DESCRIPTION OF THE TASK: Will you return, word for word, only the lines from the top of the data below down to and including the one with "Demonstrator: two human"?
== GIVEN DATA ==
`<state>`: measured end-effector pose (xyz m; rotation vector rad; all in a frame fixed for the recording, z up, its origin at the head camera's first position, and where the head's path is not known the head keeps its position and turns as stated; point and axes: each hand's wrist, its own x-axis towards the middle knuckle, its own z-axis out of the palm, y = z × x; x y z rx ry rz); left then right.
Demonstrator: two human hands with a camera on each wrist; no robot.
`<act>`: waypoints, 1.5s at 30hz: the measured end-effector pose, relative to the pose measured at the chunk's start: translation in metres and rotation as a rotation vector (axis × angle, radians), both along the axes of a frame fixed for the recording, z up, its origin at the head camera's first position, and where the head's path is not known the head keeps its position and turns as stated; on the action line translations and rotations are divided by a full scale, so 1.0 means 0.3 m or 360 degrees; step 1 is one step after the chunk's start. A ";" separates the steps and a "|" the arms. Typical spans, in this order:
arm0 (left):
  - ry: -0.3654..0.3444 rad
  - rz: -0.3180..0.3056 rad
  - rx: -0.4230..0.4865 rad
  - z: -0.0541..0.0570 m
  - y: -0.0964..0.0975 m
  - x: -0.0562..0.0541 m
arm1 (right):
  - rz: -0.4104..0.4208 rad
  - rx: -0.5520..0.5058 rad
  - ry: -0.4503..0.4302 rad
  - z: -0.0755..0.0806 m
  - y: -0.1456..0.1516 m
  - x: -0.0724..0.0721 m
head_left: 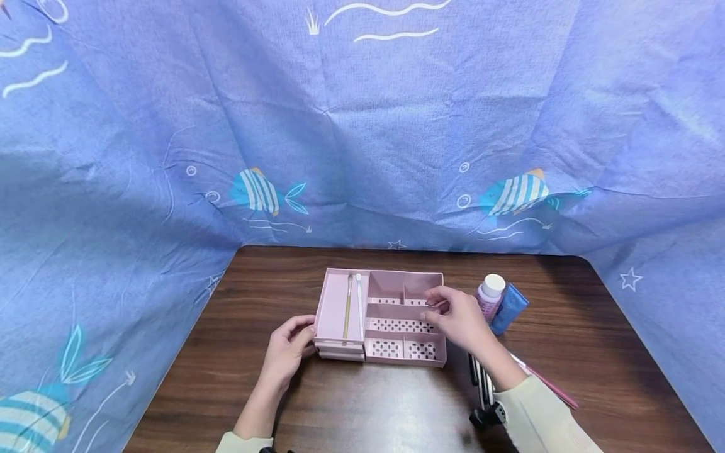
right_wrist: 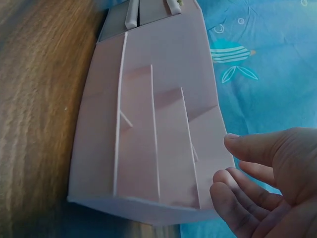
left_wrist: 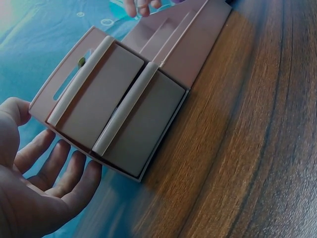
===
RESPONSE TO THE TASK:
`<state>`: measured end-effector pose (xyz m; rotation vector rad; all in a frame fixed for the recording, z up, its origin at the head camera's first position, and where the head's path is not known the head keeps its position and turns as stated; point and axes: each hand's wrist, its own x-axis towards the middle knuckle, its own z-axis out of the palm, y = z × x; x y z rx ry rz); left then right.
Demonstrator: two human hands with a camera on each wrist; no robot.

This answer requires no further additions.